The markers of "diversity" in Palestinian institutions isn't gender or disability or race. They are age, nationality and experience.
Which indicates that the amount of real diversity in these boardrooms, in the Western sense, is practically zero.
I went through the names I could find of the board members of these banks and insurance companies. Every one is an Arabic name. There are very few that can be identified as Christian based on their names, and very few that are women. Obviously the the Arab Islamic Bank and the Palestine Islamic Bank have zero women and non-Muslims, but the other institutions also had very few.
(There is one notable exception - Bank of Palestine had, as of 2022, 5 female board members out of 11.)
And as far as "nationality" is concerned, they are all 100% Arab. The amount of viewpoint diversity between Palestinians and Saudis and Iraqis from the boardroom is probably close to zero - it isn't like there are any Dutch board members.
So the paper uses excellent data science to prove essentially nothing about the value of what Westerners would call "diversity." And, in a way, it covers up the lack of diversity in these institutions by not calling out the obvious homogeneity that each of these boards have.
In short, there is no real diversity in Palestinian banks and insurance companies. That is the real story.
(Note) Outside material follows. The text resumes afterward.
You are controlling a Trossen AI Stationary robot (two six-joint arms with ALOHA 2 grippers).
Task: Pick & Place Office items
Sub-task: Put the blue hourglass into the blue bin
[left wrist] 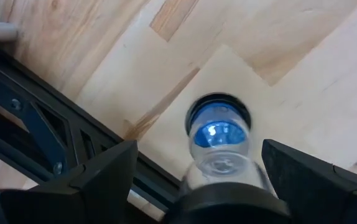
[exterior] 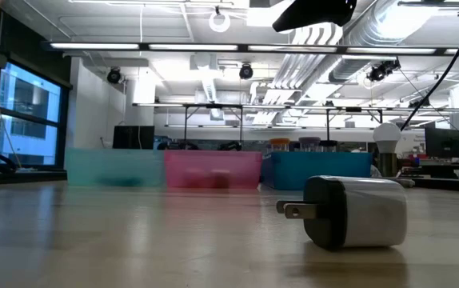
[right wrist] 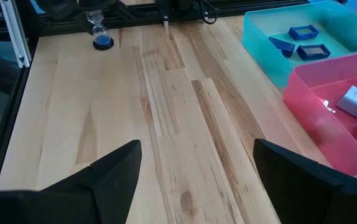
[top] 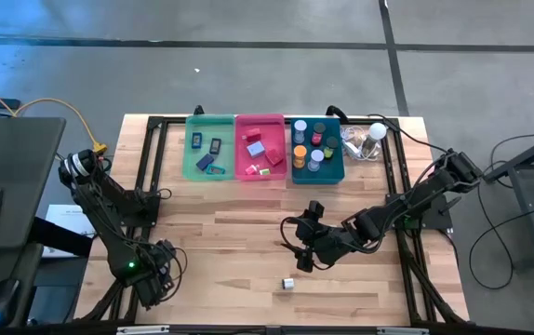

Doing fancy math to show whether banks dominated by Arab Muslim men have some small differences correlated with their age or experience is almost comic - the differences in their performance will be much more reliant on other factors like loan policies, amount of corruption, and marketing instead of whether two board members came from Jordan.
Where are the feminists, the anti-racists, the DEI leaders denouncing the fact that most Palestinian boardrooms don't have any diversity to speak of?
They are writing letters denouncing Israel, of course.